Beginning with the line that holds "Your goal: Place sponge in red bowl" and finishing with the line that holds "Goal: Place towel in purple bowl", repeat the listing exactly, leaving every picture out.
*** EXERCISE INPUTS Section Begins ***
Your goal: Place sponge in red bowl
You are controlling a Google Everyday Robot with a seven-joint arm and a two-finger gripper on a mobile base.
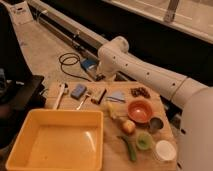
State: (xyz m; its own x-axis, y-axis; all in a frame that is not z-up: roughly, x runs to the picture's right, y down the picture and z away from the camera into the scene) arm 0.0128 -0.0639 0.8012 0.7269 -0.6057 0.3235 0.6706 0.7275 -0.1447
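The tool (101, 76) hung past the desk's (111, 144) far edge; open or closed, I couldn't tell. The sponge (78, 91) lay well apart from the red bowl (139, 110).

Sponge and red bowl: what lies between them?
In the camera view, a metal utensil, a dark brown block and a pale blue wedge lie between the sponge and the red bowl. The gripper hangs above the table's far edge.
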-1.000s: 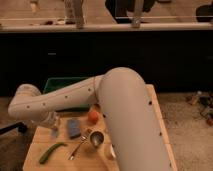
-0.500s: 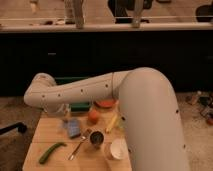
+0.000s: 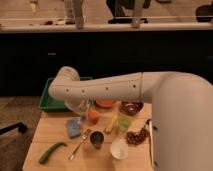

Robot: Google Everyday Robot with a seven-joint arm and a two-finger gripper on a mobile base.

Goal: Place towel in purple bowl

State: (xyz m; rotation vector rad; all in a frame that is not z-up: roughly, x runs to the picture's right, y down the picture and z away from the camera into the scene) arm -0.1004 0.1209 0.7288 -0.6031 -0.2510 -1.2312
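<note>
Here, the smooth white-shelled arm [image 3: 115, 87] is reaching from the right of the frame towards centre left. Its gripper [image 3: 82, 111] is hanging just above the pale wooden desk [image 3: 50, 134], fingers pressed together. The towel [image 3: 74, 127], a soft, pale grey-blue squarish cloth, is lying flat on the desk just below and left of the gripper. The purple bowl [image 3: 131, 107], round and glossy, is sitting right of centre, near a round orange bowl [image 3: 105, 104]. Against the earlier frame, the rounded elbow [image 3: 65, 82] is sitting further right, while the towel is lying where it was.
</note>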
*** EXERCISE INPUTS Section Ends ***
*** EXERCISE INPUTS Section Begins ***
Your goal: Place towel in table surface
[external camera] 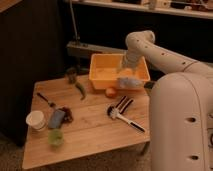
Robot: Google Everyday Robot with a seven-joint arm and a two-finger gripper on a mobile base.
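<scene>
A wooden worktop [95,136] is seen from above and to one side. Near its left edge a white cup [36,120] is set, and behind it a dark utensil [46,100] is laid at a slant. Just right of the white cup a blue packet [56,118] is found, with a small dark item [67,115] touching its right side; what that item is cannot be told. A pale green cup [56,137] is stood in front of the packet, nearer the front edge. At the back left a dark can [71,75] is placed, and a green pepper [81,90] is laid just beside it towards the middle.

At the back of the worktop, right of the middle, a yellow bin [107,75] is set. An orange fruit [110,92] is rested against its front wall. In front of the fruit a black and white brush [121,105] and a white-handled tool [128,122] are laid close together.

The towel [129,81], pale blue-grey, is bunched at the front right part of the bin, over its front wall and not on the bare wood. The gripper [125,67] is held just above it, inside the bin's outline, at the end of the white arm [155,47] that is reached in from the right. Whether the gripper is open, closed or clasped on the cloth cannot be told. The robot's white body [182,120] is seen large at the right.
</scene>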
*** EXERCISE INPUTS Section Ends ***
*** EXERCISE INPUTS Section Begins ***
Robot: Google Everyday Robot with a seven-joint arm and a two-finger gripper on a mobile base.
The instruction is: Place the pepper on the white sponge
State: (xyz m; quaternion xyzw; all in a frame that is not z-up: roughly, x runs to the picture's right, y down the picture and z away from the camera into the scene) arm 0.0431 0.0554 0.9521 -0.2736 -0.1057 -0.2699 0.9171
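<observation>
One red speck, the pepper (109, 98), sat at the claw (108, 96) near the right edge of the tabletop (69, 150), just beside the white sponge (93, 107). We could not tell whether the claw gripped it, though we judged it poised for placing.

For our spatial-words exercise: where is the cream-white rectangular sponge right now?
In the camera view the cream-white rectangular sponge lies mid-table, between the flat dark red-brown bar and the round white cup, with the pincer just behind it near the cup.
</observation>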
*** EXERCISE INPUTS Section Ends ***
OUTPUT OF THE TASK:
Your goal: Place sponge in red bowl
You are controlling a Google Everyday Robot with a seven-joint arm and a two-finger gripper on a mobile base.
State: (xyz m; its own x-axis, y-axis; all in a frame that is not z-up: roughly, x runs to the picture's right, y down the picture and z away from the camera into the scene) arm 0.0128 -0.0639 0.8012 0.7269 -0.6057 0.3235 0.6706 0.7275 -0.1447
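The tool (101, 76) hung past the desk's (111, 144) far edge; open or closed, I couldn't tell. The sponge (78, 91) lay well apart from the red bowl (139, 110).

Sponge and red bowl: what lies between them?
In the camera view, a metal utensil, a dark brown block and a pale blue wedge lie between the sponge and the red bowl. The gripper hangs above the table's far edge.
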-1.000s: 
-0.500s: 
+0.000s: 

Robot: Google Everyday Robot with a seven-joint arm and a two-finger gripper on a mobile base.

Goal: Place towel in purple bowl

There is no more to this output.